Task brief
Copy out, word for word, the lines from the start of the data below through the line containing "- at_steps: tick", and no others.

Data for this exercise
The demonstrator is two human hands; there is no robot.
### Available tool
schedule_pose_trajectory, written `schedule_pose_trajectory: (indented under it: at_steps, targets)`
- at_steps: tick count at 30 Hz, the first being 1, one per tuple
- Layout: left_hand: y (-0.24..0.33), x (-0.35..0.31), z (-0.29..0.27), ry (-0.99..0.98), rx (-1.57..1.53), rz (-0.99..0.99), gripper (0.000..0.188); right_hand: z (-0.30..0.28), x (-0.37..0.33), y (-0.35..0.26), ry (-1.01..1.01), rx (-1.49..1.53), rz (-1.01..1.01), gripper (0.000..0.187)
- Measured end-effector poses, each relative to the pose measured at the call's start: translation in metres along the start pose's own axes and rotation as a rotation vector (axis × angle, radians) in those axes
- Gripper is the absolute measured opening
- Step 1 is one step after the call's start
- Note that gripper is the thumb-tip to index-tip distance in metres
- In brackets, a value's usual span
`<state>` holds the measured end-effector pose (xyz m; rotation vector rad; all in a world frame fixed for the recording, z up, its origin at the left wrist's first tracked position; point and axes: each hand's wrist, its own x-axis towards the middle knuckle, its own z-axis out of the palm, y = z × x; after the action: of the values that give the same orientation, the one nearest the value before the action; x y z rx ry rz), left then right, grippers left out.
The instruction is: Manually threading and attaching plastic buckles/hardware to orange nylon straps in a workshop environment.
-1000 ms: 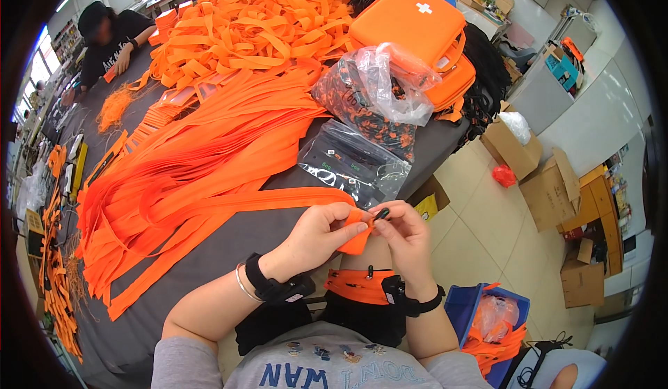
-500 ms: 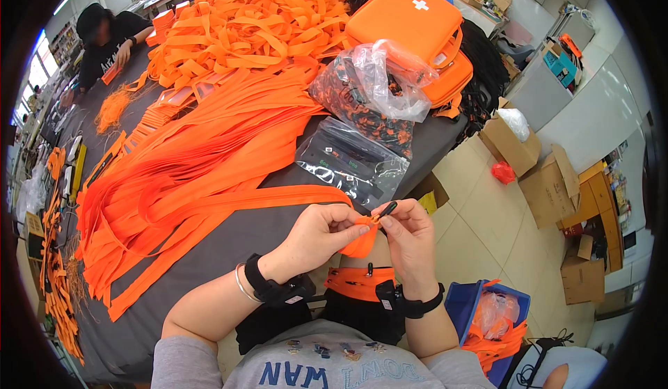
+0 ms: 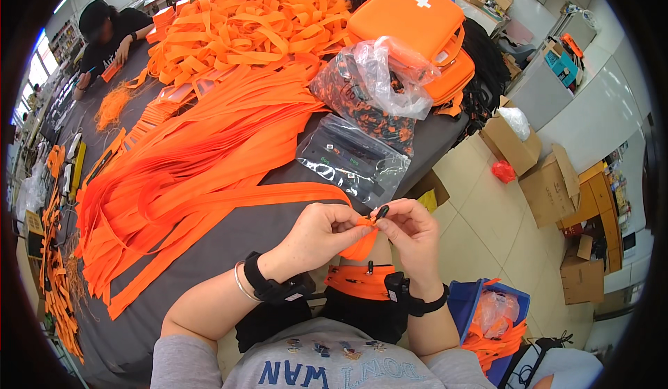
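My left hand (image 3: 313,239) pinches the end of an orange zipper tape (image 3: 289,194) between thumb and fingers. Close against it, my right hand (image 3: 414,239) is closed on a small zipper slider with a black pull (image 3: 382,212), right at the tape's end. Whether the slider sits on the tape cannot be made out behind the fingertips. The tape runs back leftward to a long bundle of orange zipper tapes (image 3: 188,145) on the grey-covered table. Across my lap lies an orange strip (image 3: 358,282) with several black pulls on it.
Beyond the bundle rises a heap of orange webbing (image 3: 257,20). A plastic bag of orange-and-black sliders (image 3: 348,100), a clear zip bag (image 3: 348,163) and orange cases (image 3: 403,17) stand at the table's right. A blue bin (image 3: 463,305) is beside me; a co-worker (image 3: 115,37) sits far left.
My right hand has shifted slightly and the black pull sits a little lower, while both hands stay at the tape's end. The co-worker's head has moved, and their other hand now shows.
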<state>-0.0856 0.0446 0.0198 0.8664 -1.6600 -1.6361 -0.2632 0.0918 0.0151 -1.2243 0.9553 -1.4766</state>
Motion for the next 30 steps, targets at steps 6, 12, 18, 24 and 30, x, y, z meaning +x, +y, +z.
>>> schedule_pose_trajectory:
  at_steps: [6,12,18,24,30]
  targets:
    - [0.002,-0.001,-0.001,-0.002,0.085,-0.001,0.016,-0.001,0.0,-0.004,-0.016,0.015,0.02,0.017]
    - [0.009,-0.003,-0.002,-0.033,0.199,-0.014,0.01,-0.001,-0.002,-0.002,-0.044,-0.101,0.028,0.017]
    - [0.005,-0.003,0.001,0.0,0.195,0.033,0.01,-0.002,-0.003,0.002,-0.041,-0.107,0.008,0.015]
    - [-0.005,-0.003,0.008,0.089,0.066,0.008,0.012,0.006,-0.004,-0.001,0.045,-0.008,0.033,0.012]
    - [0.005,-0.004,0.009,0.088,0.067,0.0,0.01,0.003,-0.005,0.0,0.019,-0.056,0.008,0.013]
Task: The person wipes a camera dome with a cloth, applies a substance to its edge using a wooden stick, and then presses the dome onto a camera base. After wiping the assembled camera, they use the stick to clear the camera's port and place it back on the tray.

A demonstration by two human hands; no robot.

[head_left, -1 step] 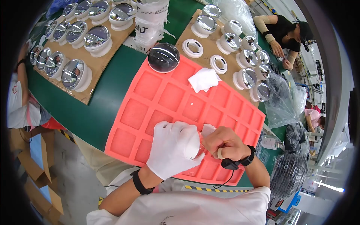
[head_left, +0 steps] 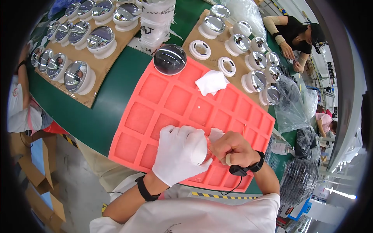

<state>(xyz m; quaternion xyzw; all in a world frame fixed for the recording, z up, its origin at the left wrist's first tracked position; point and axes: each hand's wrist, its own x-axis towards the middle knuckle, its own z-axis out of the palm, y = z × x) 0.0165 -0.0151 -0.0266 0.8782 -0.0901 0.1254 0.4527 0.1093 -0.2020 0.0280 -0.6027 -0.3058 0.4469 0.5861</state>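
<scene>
My left hand (head_left: 175,155), in a white glove, is closed around a white rounded housing (head_left: 199,150) over the near part of a pink foam tray (head_left: 157,128). Close against its right side is my bare right hand (head_left: 235,149), fingers curled in a pinch, with a pale band round one finger. Whatever lies between those fingertips is hidden. A small white piece like cloth (head_left: 216,134) shows just beyond them; I cannot tell if it is held. At the tray's far corner sits a glossy black dome (head_left: 170,59), and a folded white cloth (head_left: 211,82) lies nearby.
Cardboard sheets at left (head_left: 99,83) and right (head_left: 215,50) carry several mirrored domes on white bases. Two white rings (head_left: 199,50) lie on the right sheet. A wrapped roll (head_left: 156,23) stands between them. A co-worker (head_left: 295,39) sits far right.
</scene>
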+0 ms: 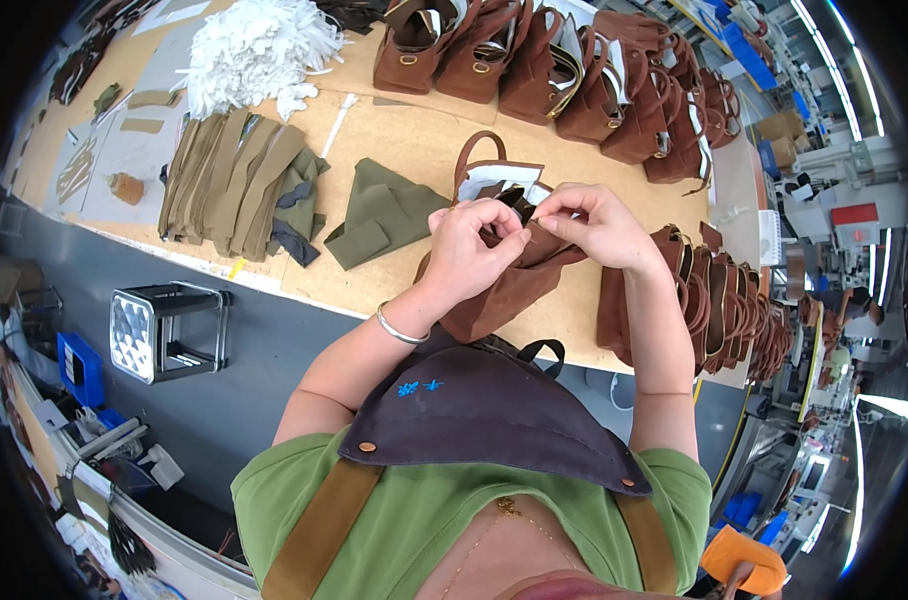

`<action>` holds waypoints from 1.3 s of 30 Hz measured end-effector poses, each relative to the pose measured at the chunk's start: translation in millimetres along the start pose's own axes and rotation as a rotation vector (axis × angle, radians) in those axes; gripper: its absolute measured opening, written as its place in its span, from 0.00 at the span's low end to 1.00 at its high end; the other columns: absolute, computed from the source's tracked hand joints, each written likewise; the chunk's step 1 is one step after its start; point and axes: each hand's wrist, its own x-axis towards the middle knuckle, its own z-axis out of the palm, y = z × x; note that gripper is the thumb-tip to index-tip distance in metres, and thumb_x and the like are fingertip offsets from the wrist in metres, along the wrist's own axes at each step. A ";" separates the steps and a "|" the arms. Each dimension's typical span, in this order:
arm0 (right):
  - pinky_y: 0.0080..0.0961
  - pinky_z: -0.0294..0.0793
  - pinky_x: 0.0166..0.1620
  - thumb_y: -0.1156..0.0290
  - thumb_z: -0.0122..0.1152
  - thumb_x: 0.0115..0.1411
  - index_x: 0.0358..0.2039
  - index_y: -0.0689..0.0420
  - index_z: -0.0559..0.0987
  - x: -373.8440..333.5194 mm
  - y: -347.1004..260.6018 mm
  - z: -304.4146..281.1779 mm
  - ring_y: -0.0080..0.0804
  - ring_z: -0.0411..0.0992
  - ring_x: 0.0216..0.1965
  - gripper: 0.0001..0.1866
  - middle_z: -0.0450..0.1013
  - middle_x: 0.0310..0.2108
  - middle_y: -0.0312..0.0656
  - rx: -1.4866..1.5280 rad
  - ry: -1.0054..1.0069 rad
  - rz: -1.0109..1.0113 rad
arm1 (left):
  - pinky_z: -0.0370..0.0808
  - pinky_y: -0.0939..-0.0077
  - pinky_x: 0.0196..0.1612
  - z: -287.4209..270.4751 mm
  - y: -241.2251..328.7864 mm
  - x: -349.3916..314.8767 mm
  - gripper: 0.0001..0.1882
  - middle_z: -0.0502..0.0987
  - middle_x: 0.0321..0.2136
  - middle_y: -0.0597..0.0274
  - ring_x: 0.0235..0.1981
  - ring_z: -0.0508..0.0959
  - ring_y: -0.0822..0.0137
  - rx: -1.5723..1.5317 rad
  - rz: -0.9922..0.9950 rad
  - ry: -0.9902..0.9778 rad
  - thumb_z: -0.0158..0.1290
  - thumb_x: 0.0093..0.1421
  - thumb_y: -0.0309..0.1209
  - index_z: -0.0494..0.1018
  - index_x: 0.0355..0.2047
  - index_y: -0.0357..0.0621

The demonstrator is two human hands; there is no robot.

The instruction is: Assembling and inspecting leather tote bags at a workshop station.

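A brown handbag rests on the table right in front of me, its mouth up. One rounded handle and a white sheet show at its far side. My left hand pinches the bag near its opening, thumb against bent fingers. Opposite it, my right hand is closed at the same opening, with thumb and index finger pressed together. What lies between those right fingertips is too small to make out. The inside of the bag is mostly hidden by both hands. Left of the bag lies a folded olive green cloth.
Several brown handbags line the far side, with another row at my right. Olive-brown fabric strips and a white heap of strips lie leftward. A metal-framed stool stands on the floor, left of me, beyond the table's edge.
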 end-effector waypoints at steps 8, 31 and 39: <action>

Expected answer
The demonstrator is two human hands; there is no robot.
### Available tool
schedule_pose_trajectory, written `schedule_pose_trajectory: (indented under it: at_steps, targets)`
- at_steps: tick count at 30 Hz, the first being 1, one per tuple

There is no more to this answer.